▶ **Exercise directions**
Your answer should repeat the listing in full, with no line missing or altered.

====

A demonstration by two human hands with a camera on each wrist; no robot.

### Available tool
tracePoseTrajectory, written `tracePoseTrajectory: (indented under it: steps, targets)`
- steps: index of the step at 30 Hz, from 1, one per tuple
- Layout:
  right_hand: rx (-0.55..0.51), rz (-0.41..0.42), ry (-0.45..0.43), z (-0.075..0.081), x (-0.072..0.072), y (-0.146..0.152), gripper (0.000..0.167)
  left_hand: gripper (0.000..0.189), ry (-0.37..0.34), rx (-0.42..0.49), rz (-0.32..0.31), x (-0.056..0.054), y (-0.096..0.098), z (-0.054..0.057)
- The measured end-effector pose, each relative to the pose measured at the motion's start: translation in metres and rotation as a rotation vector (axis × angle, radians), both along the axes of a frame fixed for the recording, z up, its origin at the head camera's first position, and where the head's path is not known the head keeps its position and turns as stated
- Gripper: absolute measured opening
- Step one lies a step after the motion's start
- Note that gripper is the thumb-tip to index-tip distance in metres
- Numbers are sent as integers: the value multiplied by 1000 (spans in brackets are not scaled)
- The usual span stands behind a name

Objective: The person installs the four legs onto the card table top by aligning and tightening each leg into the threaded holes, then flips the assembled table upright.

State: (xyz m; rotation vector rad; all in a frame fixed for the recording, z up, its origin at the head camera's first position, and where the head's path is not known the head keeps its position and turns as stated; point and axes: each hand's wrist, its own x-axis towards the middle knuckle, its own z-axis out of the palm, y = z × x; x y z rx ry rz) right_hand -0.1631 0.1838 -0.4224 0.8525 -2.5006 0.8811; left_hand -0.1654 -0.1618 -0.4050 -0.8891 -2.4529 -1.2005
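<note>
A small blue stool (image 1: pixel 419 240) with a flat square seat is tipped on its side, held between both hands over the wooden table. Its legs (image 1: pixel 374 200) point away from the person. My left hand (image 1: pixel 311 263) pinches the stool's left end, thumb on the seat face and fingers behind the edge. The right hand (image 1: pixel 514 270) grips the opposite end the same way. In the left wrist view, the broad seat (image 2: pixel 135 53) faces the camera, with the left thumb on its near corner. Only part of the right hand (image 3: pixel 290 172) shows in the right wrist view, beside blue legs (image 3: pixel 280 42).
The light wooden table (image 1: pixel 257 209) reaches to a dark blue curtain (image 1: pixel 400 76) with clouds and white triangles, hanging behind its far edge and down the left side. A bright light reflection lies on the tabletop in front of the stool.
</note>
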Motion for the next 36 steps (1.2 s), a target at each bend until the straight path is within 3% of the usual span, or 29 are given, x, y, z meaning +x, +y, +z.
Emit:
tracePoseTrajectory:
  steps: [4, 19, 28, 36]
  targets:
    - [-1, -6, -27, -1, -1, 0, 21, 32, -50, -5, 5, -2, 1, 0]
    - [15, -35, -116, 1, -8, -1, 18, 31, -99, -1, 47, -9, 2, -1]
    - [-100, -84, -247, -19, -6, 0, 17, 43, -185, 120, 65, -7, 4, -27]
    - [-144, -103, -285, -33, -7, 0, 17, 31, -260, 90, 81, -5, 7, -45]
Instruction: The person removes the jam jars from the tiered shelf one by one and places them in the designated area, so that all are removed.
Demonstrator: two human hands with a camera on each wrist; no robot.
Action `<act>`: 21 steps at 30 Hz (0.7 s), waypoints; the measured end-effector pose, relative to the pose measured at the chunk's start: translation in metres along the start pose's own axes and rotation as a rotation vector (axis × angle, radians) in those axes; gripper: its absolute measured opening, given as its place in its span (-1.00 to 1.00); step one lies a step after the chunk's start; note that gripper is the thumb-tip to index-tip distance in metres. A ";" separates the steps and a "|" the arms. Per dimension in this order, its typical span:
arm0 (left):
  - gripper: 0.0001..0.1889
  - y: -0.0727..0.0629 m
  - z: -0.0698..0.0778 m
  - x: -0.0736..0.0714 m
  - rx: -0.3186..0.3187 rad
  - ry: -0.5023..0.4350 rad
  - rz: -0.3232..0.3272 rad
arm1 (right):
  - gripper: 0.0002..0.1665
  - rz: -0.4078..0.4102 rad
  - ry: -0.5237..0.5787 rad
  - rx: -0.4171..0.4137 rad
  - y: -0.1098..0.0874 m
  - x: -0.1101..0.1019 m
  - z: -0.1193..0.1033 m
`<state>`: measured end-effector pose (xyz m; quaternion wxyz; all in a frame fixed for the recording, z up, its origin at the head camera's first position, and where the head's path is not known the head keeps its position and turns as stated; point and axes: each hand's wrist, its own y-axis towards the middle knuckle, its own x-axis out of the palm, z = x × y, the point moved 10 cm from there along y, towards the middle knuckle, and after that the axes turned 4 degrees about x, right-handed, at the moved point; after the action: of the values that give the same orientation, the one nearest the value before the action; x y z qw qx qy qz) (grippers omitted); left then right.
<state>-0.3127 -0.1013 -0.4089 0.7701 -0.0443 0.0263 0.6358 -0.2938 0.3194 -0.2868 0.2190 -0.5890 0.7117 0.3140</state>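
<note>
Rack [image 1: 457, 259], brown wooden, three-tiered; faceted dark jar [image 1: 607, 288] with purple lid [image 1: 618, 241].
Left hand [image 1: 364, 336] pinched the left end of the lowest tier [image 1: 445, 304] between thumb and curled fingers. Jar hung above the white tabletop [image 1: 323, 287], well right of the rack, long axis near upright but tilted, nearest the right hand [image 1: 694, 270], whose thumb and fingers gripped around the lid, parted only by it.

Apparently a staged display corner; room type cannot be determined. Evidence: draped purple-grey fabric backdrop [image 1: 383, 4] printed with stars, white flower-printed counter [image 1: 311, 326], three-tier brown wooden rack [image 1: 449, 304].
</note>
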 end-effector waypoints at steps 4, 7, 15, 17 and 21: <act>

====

▶ **Problem solution**
A demonstration by two human hands with a camera on each wrist; no robot.

### Available tool
tracePoseTrajectory, written `tracePoseTrajectory: (indented under it: steps, targets)`
- steps: index of the step at 30 Hz, from 1, one per tuple
- Layout:
  right_hand: rx (-0.55..0.51), rz (-0.41..0.42), ry (-0.45..0.43), z (-0.075..0.081), x (-0.072..0.072), y (-0.146..0.152), gripper (0.000..0.167)
  left_hand: gripper (0.000..0.189), ry (-0.37..0.34), rx (-0.42..0.49), rz (-0.32..0.31), x (-0.056..0.054), y (-0.096..0.098), z (-0.054..0.057)
- The measured end-effector pose, each relative to the pose measured at the motion's start: translation in metres and rotation as a rotation vector (axis × angle, radians), both along the axes of a frame fixed for the recording, z up, its origin at the head camera's first position, and where the head's path is not known the head keeps its position and turns as stated
- Gripper: absolute measured opening
- Step one lies a step after the motion's start
- Note that gripper is the thumb-tip to index-tip distance in metres
- Numbers are sent as integers: the value multiplied by 1000 (spans in brackets are not scaled)
- The usual span stands behind a name

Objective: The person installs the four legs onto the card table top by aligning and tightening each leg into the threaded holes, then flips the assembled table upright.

State: (xyz m; rotation vector rad; all in a frame fixed for the recording, z up, its origin at the head camera's first position, and where the head's path is not known the head keeps its position and turns as stated; point and axes: each hand's wrist, its own x-axis towards the middle knuckle, its own z-axis out of the palm, y = z × x; x y z rx ry rz) right_hand -0.1631 0.1838 -0.4224 0.8525 -2.5006 0.8811; left_hand -0.1654 -0.1618 -0.4050 -0.8891 -2.4529 -1.2005
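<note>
A small blue stool (image 1: pixel 419 240) with a flat square seat is tipped on its side, held between both hands over the wooden table. Its legs (image 1: pixel 374 200) point away from the person. My left hand (image 1: pixel 311 263) pinches the stool's left end, thumb on the seat face and fingers behind the edge. The right hand (image 1: pixel 514 270) grips the opposite end the same way. In the left wrist view, the broad seat (image 2: pixel 135 53) faces the camera, with the left thumb on its near corner. Only part of the right hand (image 3: pixel 290 172) shows in the right wrist view, beside blue legs (image 3: pixel 280 42).
The light wooden table (image 1: pixel 257 209) reaches to a dark blue curtain (image 1: pixel 400 76) with clouds and white triangles, hanging behind its far edge and down the left side. A bright light reflection lies on the tabletop in front of the stool.
</note>
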Motion for the next 36 steps (1.2 s), a target at each bend until the straight path is within 3% of the usual span, or 29 are given, x, y, z meaning +x, +y, +z.
Emit:
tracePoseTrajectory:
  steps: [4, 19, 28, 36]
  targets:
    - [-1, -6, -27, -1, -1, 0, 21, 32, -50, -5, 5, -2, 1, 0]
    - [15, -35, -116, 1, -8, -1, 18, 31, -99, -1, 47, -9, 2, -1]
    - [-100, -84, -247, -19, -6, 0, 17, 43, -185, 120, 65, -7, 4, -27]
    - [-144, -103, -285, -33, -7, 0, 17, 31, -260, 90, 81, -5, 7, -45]
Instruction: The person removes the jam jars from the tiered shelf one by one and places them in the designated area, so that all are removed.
Demonstrator: two human hands with a camera on each wrist; no robot.
Action `<act>`: 21 steps at 30 Hz (0.7 s), waypoints; the measured end-effector pose, relative to the pose measured at the chunk's start: translation in metres along the start pose's own axes and rotation as a rotation vector (axis × angle, radians) in those axes; gripper: its absolute measured opening, given as its place in its span (-1.00 to 1.00); step one lies a step after the chunk's start; note that gripper is the thumb-tip to index-tip distance in metres. A ";" separates the steps and a "|" the arms. Per dimension in this order, its typical span:
arm0 (left):
  - gripper: 0.0001..0.1889
  - y: -0.0727..0.0629 m
  - z: -0.0698..0.0778 m
  - x: -0.0736..0.0714 m
  - rx: -0.3186..0.3187 rad
  - ry: -0.5023..0.4350 rad
  - rz: -0.3232..0.3272 rad
arm1 (right):
  - gripper: 0.0002..0.1665
  - rz: -0.4078..0.4102 rad
  - ry: -0.5237..0.5787 rad
  - rx: -0.4171..0.4137 rad
  - y: -0.1098..0.0874 m
  - x: -0.1101..0.1019 m
  - z: -0.1193..0.1033 m
`<state>`: measured end-effector pose (xyz m; quaternion wxyz; all in a frame fixed for the recording, z up, its origin at the head camera's first position, and where the head's path is not known the head keeps its position and turns as stated; point and axes: each hand's wrist, its own y-axis towards the middle knuckle, its own x-axis out of the palm, z = x × y, the point moved 10 cm from there along y, towards the middle knuckle, and after that the axes turned 4 degrees about x, right-handed, at the moved point; after the action: of the values that give the same orientation, the one nearest the value before the action; x y z qw qx qy qz) (grippers omitted); left then right.
<state>-0.3127 -0.1013 -0.4089 0.7701 -0.0443 0.0263 0.6358 -0.2938 0.3194 -0.2868 0.2190 -0.5890 0.7117 0.3140</state>
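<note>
Rack [image 1: 457, 259], brown wooden, three-tiered; faceted dark jar [image 1: 607, 288] with purple lid [image 1: 618, 241].
Left hand [image 1: 364, 336] pinched the left end of the lowest tier [image 1: 445, 304] between thumb and curled fingers. Jar hung above the white tabletop [image 1: 323, 287], well right of the rack, long axis near upright but tilted, nearest the right hand [image 1: 694, 270], whose thumb and fingers gripped around the lid, parted only by it.

Apparently a staged display corner; room type cannot be determined. Evidence: draped purple-grey fabric backdrop [image 1: 383, 4] printed with stars, white flower-printed counter [image 1: 311, 326], three-tier brown wooden rack [image 1: 449, 304].
</note>
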 end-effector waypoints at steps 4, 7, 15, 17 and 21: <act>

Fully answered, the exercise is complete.